Your objective
Scan the data, and whenever a line contains "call", copy it.

Data below

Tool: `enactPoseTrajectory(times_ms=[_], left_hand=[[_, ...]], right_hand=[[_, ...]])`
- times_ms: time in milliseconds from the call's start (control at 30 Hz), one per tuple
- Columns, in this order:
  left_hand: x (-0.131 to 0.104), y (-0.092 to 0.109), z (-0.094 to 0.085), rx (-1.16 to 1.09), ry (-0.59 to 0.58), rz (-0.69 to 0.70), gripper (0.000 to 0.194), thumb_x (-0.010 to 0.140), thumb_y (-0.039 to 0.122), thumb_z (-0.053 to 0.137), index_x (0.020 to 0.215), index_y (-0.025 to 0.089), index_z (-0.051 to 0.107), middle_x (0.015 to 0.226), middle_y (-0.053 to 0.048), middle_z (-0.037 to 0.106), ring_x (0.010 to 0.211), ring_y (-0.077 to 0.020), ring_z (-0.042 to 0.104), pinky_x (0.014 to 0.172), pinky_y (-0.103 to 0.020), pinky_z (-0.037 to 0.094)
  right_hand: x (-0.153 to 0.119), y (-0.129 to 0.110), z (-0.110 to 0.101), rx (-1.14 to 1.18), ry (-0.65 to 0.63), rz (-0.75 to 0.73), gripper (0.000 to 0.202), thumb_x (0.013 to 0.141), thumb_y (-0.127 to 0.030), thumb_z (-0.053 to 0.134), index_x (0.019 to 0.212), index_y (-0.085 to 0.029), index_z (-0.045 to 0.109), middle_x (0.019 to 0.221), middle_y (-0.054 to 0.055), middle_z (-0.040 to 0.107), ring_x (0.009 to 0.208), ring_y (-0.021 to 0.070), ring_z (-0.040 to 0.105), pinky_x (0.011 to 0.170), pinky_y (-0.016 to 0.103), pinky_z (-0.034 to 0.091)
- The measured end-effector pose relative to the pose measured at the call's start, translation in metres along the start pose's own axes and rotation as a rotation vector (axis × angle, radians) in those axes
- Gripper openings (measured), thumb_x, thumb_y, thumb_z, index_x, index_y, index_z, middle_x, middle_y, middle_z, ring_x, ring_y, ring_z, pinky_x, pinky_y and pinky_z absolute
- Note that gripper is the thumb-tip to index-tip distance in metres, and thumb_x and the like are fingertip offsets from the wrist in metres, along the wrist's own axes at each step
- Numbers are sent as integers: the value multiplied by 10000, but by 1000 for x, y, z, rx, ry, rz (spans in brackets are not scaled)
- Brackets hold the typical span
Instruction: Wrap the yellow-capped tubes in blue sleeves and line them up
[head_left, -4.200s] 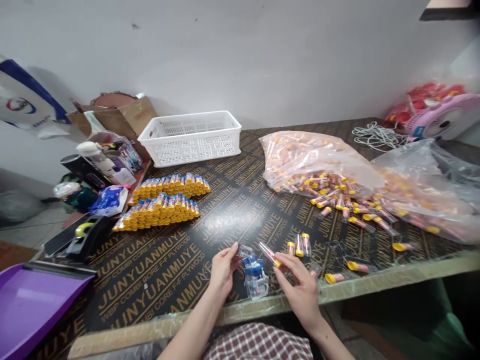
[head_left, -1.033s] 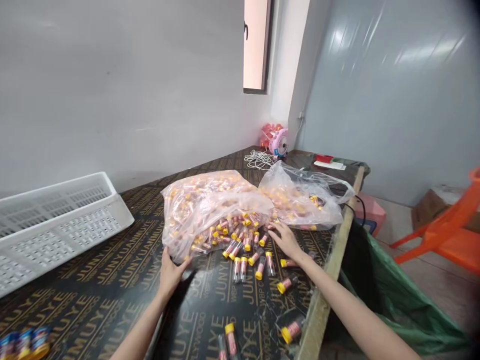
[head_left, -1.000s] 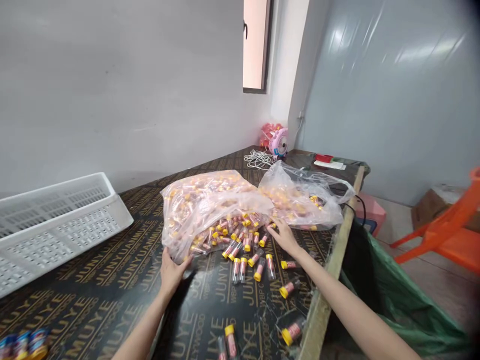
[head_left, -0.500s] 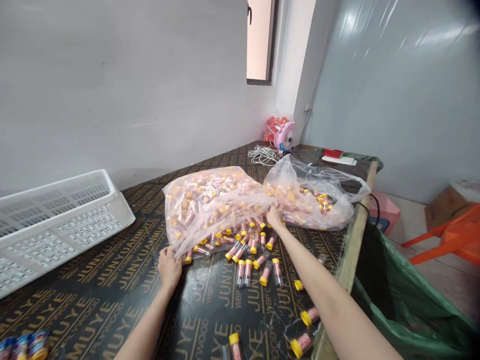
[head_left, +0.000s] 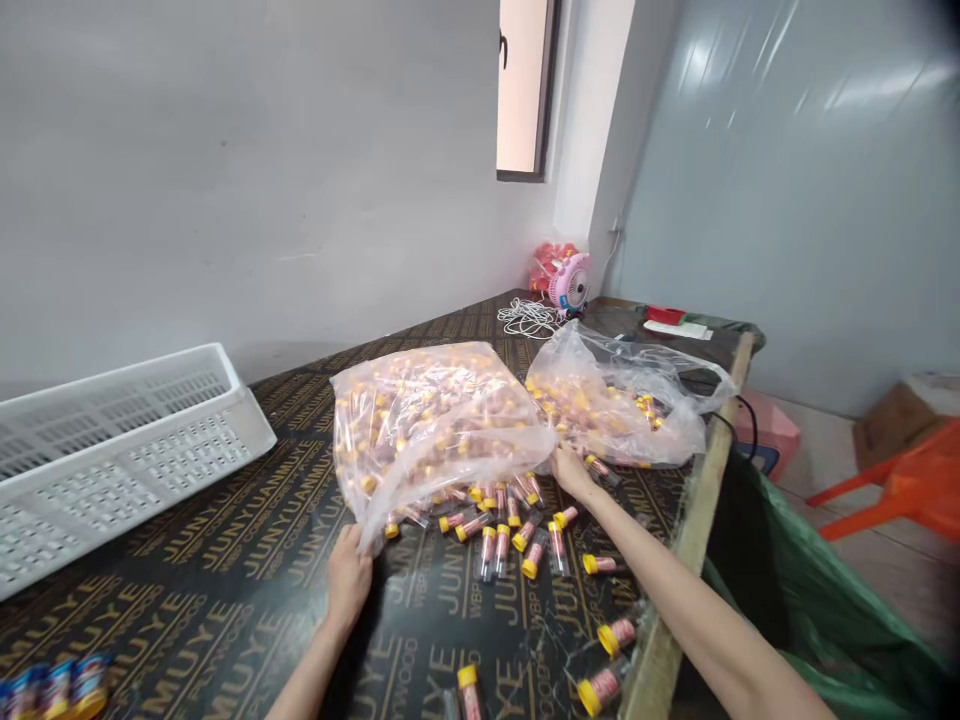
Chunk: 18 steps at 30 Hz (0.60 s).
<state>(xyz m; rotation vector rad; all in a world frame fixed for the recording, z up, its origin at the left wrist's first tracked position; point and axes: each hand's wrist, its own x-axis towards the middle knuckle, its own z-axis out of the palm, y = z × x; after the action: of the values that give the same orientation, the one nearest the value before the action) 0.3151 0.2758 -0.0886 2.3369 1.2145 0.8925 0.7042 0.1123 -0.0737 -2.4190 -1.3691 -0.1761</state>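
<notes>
A clear plastic bag (head_left: 435,410) full of small tubes with yellow caps lies on the dark printed tabletop (head_left: 285,610). My left hand (head_left: 349,572) grips the near left corner of its open edge. At the right end of that edge, my right hand (head_left: 571,474) is closed on the plastic. Several pink-labelled tubes (head_left: 556,548) lie loose in front of the bag's mouth, between my hands. Just beyond my right hand, a second clear bag (head_left: 622,400) holds more such tubes.
A white perforated basket (head_left: 135,450) stands at the left. Blue tubes (head_left: 58,688) lie at the lower left. A pink fan (head_left: 574,285) and white cable (head_left: 529,316) are at the back. Green sheeting (head_left: 810,600) hangs beyond the wooden edge (head_left: 705,510); an orange chair (head_left: 907,480) is right.
The bag's near edge has come down a little on the left and right with my hands, covering some tubes. A few loose tubes near my right hand have shifted. The view has tilted slightly.
</notes>
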Motion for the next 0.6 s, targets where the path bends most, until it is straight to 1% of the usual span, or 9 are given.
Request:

Exercise response
- times_ms: time in milliseconds from the call's start (control at 30 Hz), one per tuple
- The measured end-effector pose relative to the pose measured at the call's start, translation in metres along the start pose's own axes and rotation as a rotation vector (axis × angle, radians) in those axes

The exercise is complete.